As a result, on February 11, 2016, Vasily Frolov signed a number of additional agreements to previously concluded agreements with STB LLC, and some documents were issued retroactively (dated October 1, 2015). total cost work was increased by 40 million rubles, and the additional agreements were not published in violation of the established procedure on the procurement website of Russian Railways ().

All this may indicate damage to the budget of Russian Railways and become the subject of an investigation into a corruption conspiracy.

This is the measure of responsibility, the goal and the main duty of the head of the station and his team.

But there is no team, however, as well as responsibility. But there is a blatant formalism and completely collapsed performing discipline.

I came to this conclusion while analyzing the emergency that happened on February 1 at the Irkutsk-Sortirovochny station. And literally the following happened (I’ll call it “the broken phone of the station duty officer and the locomotive driver”): the station duty officer gave an incorrect and, as the analysis showed, a meaningless command to the driver, he misunderstood it, and the same duty officer confirmed the execution of this abracadabra: “ Right. Do it." The driver was not even familiar with the shunting work plan. But there is no plan - the locomotive will not move, as it would be right for him to judge and correct his colleague.

As a result, the main electric locomotive collided with the tail of the organized train, followed by the derailment of the cars within the station. A careless man-made case prompted disturbing thoughts. Not a single barrier worked, meaning the obstacles in the form of controllers of their actions.

Having studied the material, I came to the conclusion: the prerequisites for this state of emergency were formed for a very long time. And there are many reasons for that. But first of all, they are associated with illiterate personnel management, which raises big questions for the command staff of the road. How could one reconcile, in fact, with the already uncontrollable situation at the station?

Just think about it. The main culprits: station duty officer - a trainee, in office since January of this year; the driver - was repeatedly removed from the control of the locomotive and fell into the risk group. Their curators - the driver-instructor and the mentor on duty at the station - did not actually deal with them, did not control their actions, showed formalism in matters of training, thus the wards were left to their own devices. Let's go higher. Of the nine plant managers, only two have been in office for more than a year. Five managers were appointed in the 4th quarter of 2016, as, in fact, the head of the station himself. In fact, three deputy head of the station are busy with other jobs. One of them, by order, is listed as a trainee and, with all his leadership abilities, he cannot administratively influence the situation, and he himself does not bear responsibility in this situation.

Based on this alignment of forces, no one needs operational work and traffic safety. Weakened command staff of the Irkutsk-Sortirovochny station, personnel leapfrog and complete demoralization of employees from top to bottom.

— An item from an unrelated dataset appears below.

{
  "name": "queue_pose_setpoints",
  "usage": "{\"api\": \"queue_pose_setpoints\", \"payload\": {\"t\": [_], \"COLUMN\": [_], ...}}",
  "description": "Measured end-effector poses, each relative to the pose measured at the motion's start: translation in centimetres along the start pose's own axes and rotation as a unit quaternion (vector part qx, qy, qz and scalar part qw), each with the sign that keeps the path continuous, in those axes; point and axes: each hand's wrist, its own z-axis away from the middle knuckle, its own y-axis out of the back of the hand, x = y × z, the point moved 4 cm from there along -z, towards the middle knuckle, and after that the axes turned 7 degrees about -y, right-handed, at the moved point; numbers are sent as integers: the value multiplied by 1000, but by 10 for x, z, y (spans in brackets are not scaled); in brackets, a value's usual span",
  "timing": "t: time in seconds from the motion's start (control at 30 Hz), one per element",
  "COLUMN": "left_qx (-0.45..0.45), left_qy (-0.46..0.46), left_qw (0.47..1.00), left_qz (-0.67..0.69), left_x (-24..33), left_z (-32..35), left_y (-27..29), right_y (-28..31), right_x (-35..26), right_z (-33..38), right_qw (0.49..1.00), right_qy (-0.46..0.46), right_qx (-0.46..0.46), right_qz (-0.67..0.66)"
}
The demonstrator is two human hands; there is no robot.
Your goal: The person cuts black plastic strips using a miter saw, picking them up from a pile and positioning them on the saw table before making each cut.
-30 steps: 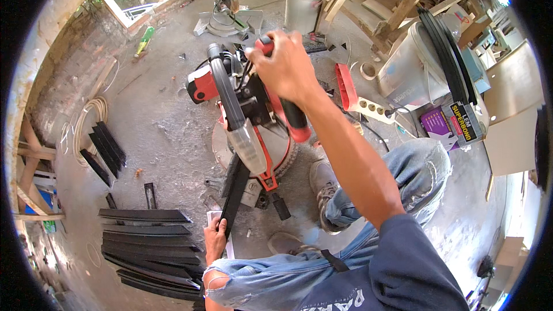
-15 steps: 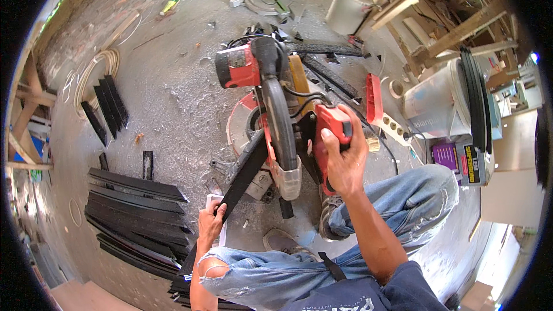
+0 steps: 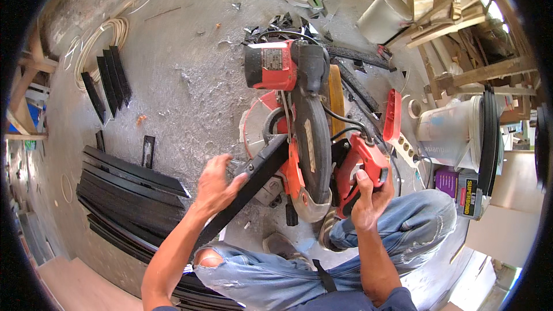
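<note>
My right hand point(image 3: 370, 200) is wrapped round the red handle point(image 3: 368, 164) of a miter saw point(image 3: 311, 150) on the floor ahead of me. A long black strip point(image 3: 249, 192) lies slanting from beside my left knee up to the saw's blade area. Over its left edge is my left hand point(image 3: 218, 187), open with the fingers apart. The thumb lies at the strip; whether it touches, I cannot tell. The saw's red and black motor point(image 3: 271, 66) is on the far side. Its guard hides the blade and the strip's far end.
Black strips point(image 3: 127, 196) lie stacked at left, with shorter pieces point(image 3: 115, 78) beyond. Black offcuts point(image 3: 282, 26) litter the floor behind the saw. To the right are a power strip point(image 3: 406, 152), a red plastic piece point(image 3: 392, 115), a white bucket point(image 3: 452, 132) and boxes point(image 3: 468, 193).
My left hand has let go of the strip's near end and moved farther up along it, fingers opening. My right hand stays on the saw handle. The whole view has shifted.
</note>
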Motion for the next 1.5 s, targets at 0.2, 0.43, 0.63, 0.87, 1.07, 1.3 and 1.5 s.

Why am I doing all this? Why did you decide to address all employees with this topic? Such actions are a direct threat to the safety of train traffic, and therefore affect the work of all departments, all

road personnel.

Ensuring safety for railway workers is not just a production task, but also a fundamental value to which all the work of Russian Railways is subordinated. The main reason for the accident is the omission in preventive and personnel work to prevent accidents in the infrastructure. I note that this does not require financial investments, but depends only on the employees themselves and their attitude to work.

In this regard, it is very important to increase the personal responsibility of everyone for their actions.

The basic rule of personnel management is to form personnel potential. What the lack of a personnel reserve has led to is indicatively demonstrated by this case. The bench must be replenished all the time, for this it is necessary for experienced employees to transfer knowledge to young ones, and for the headquarters of the road to support new leaders, to facilitate their adaptation

and becoming.

Therefore, I ask each department, especially the line level, to pay attention to the placement of employees in key positions, their effectiveness in their positions, to try to find an individual approach to everyone, to aim the team at achieving a common result.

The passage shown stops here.